Problem to work on:
Leave out the pictures, and write out exactly the lines from the beginning of the material to the line holding "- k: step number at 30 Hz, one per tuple", that line included, and nothing else.

··· Source data

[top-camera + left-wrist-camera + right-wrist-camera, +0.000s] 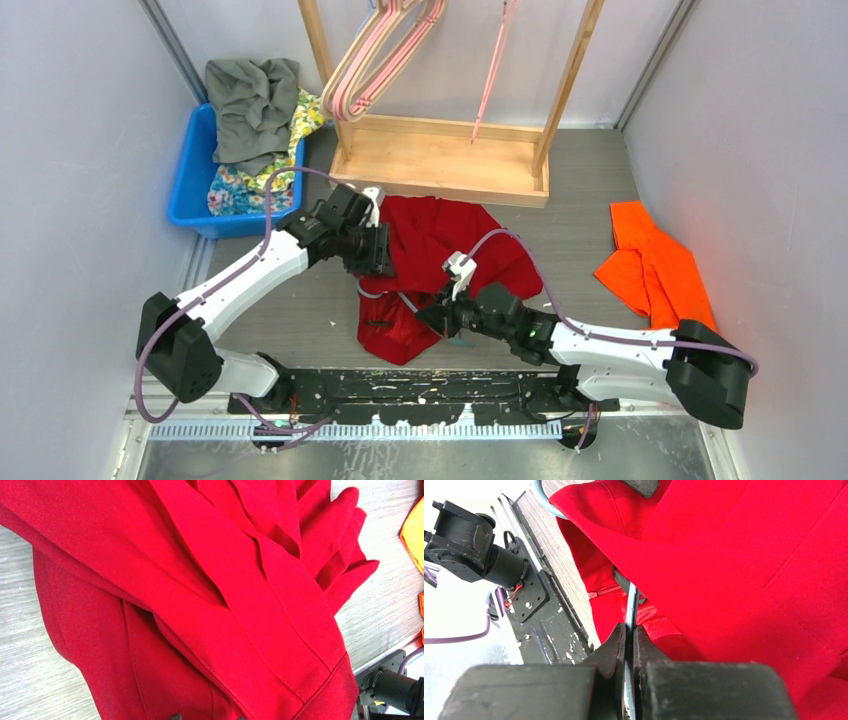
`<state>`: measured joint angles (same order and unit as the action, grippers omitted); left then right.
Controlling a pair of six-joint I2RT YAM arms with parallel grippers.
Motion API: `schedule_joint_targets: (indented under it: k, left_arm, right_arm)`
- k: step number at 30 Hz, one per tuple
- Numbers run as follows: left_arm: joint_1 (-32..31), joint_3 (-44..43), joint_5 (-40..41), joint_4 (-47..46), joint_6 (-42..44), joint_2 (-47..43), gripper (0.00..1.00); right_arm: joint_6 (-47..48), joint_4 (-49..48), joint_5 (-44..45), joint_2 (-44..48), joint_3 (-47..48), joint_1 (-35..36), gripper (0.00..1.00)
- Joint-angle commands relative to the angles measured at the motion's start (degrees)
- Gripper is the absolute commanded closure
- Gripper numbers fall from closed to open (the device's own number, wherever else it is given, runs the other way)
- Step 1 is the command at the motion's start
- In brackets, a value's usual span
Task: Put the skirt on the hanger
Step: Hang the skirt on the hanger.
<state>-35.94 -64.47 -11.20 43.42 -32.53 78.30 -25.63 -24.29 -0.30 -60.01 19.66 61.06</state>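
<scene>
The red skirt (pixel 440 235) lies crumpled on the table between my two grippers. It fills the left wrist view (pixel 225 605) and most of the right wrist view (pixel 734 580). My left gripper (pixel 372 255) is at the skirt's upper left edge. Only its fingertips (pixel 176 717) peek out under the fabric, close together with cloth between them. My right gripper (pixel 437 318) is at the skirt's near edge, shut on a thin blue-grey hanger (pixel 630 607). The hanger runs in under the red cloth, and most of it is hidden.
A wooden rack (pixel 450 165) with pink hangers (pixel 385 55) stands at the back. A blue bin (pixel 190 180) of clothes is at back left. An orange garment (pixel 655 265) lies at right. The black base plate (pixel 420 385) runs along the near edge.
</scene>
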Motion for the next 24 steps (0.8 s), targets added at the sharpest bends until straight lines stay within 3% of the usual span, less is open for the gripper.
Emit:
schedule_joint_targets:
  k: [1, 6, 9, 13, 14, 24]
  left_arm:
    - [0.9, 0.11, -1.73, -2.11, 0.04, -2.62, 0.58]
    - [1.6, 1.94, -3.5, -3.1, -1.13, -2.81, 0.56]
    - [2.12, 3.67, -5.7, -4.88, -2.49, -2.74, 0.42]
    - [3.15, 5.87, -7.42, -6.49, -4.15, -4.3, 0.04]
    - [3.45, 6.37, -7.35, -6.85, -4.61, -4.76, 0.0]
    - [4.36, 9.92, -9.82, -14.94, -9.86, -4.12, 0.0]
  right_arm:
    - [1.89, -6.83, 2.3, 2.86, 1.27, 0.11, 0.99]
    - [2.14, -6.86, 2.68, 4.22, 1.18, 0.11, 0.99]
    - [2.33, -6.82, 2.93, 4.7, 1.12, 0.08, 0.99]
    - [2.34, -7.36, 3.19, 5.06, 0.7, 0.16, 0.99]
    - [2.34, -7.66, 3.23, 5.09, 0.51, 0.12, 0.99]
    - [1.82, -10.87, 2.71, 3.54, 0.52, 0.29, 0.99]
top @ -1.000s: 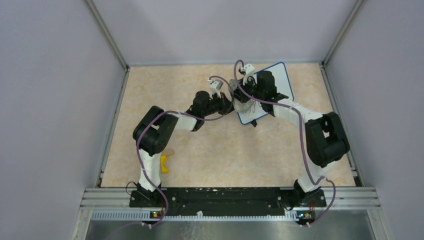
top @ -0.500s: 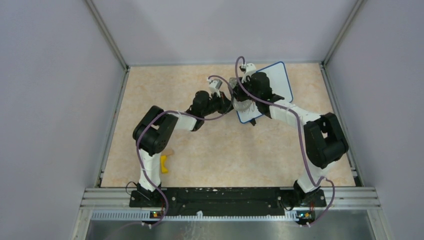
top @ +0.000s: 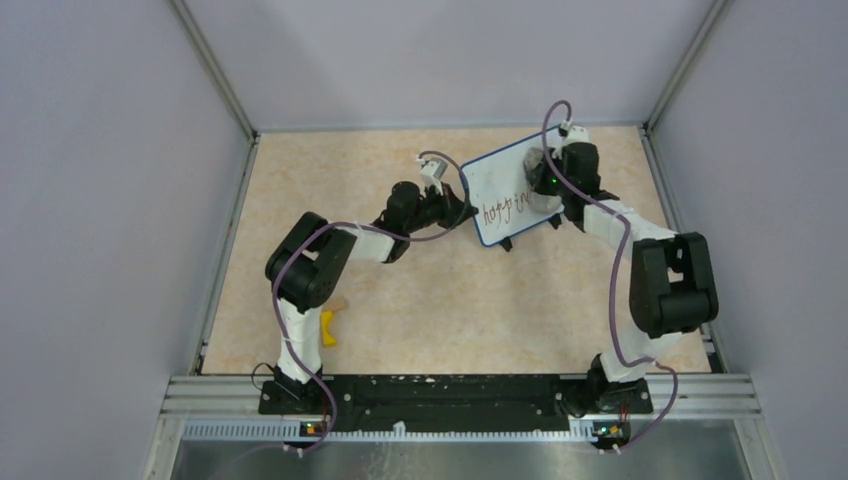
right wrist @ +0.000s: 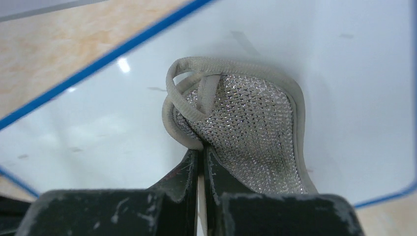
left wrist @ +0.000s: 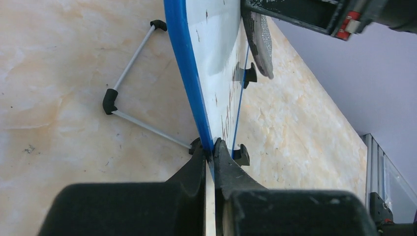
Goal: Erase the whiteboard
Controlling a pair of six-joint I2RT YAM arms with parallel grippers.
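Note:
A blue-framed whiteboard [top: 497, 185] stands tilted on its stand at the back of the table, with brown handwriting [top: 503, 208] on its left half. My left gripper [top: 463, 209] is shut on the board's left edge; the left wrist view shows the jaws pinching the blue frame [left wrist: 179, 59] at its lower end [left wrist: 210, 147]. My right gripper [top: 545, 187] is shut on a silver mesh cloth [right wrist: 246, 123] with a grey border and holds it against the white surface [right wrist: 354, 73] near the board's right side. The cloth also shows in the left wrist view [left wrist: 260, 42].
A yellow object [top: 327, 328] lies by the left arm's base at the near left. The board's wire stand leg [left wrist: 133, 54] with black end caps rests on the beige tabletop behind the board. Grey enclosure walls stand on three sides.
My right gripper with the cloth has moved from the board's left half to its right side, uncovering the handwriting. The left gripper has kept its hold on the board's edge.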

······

Worked solution:
[top-camera + left-wrist-camera + right-wrist-camera, +0.000s] 
`<state>`: measured joint angles (same order and unit as the action, grippers omitted); left then right.
Controlling a pair of six-joint I2RT YAM arms with parallel grippers.
Motion API: `schedule_joint_targets: (indented under it: k, left_arm, right_arm)`
- k: step number at 30 Hz, one per tuple

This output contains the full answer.